Утром, после кое-как проведенной в сквере на скамейке ночи, я уже сидел у посеребренного временем дедули, и он мне тихо и подробно что-то втолковывал. А я понял только одно: в работе сердца никаких отклонений от нормы. Что? Декомпенсация?.. Но, молодой человек, я не вижу причин: у вас ни артериосклероза (да и с чего бы в таком цветущем возрасте?), ни гипертонии. Бояться декомпенсации, таким образом, не следует. Невроз, нервное переутомление, видимо. Вы основательно потрудились в свое время, устали… Кроме того, что-то лишает вас покоя, не правда ли?

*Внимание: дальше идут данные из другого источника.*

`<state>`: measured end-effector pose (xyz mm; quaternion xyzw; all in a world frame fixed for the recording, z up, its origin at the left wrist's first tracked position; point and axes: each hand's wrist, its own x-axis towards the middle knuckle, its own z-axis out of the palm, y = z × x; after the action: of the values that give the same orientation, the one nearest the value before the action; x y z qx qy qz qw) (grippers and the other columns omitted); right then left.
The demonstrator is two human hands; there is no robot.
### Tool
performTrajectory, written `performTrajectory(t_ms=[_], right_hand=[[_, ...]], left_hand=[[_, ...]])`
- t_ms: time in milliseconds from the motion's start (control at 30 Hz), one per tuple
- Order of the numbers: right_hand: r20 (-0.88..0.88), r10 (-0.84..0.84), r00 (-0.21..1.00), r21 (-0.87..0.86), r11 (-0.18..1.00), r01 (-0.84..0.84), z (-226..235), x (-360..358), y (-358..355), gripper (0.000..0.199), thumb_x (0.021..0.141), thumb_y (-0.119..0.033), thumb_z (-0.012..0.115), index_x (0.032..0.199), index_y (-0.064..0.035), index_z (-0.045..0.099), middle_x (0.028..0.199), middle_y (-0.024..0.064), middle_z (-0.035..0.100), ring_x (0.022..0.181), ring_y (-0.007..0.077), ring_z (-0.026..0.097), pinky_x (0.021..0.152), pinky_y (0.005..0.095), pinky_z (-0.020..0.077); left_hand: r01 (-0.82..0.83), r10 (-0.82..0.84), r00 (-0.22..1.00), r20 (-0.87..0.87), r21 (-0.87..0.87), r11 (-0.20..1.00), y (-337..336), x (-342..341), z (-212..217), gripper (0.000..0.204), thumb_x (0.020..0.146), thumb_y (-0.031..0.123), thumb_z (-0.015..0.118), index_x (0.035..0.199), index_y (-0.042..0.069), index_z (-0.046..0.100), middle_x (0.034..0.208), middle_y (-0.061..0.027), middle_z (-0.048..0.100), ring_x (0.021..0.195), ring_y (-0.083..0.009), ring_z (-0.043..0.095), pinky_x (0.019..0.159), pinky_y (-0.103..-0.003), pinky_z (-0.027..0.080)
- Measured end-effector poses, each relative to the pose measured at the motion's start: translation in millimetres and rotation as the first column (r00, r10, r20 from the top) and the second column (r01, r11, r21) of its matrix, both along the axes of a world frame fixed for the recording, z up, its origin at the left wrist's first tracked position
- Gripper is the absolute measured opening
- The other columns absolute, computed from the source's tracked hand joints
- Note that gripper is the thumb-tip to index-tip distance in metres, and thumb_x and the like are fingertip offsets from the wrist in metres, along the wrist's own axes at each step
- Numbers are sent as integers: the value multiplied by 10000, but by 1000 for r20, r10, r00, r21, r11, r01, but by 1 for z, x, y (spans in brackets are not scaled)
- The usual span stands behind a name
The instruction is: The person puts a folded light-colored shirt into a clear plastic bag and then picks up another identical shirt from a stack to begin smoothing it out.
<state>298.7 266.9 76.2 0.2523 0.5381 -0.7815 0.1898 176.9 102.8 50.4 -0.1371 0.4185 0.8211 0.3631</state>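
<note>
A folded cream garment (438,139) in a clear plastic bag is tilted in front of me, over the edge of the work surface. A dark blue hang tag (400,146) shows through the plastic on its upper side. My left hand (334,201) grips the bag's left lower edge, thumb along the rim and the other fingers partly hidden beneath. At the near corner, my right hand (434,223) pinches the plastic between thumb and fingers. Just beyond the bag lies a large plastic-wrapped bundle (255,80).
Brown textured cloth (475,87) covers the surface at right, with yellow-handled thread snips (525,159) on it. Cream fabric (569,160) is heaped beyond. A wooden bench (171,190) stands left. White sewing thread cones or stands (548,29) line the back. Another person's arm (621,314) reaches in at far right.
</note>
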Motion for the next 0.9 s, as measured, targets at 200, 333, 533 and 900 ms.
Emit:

Речь милого дедули в пенсне звучала для меня сладчайшей музыкой, прямо глаза от умиления начало пощипывать. Чтобы не спугнуть неожиданной благости, я с напускной грубоватостью бормочу:
– Невроз! Этак вы еще скажете, что у меня шизофрения.
Врач говорит со смешком:
– Нет, что вы, что вы, этого я не скажу. Впрочем, сейчас известно, что есть попытки лечить шизофрению не чем иным, как кислородным голоданием. Высотой. Не исключено, что вскоре шизофреникам начнут в принудительном порядке предписывать занятия высокогорным спортом, хе-хе… В наше время, знаете, ничего удивительного. – Он снял пенсне, близоруко прищурился. – Ну-с, пока всех благ… беспокойный вы человек. Альпинизм практически не противопоказан. Но перегрузок остерегайтесь. Любое сердце вещь в сущности не сугубо надежная. Вот так-с…
Я ликую. Теперь нужно успеть, чтобы Катя не ушла через перевал в Сухуми. У меня есть деньги, мы останемся еще на один поток, и я повторю все сначала. А нашему эскулапу я вставлю-таки фитиль… Он меня долго будет помнить, жалкий перестраховщик! Я чувствовал, что он малость передергивает по неопытности. А уж важность напускал!
Что ж, кто-то теперь подумает обо мне: вот же фанатик альпинизма, все-таки возвратился. И будет прав, хотя никакой я не фанатик и могу сказать, что возвратился из-за любви к девушке. Кто-то шепнет обо мне: ага, не выдержал, приехал, вот она какая, эта любовь, вот что с нами делают девчонки. И будет прав, хотя и тут я готов возразить: ведь что такое любовь, как не стремление достичь труднодоступных вершин, где небо задумчиво и проникновенно, как… ну да, у меня нет и не может быть другого сравнения… как глаза Кати Самедовой?!.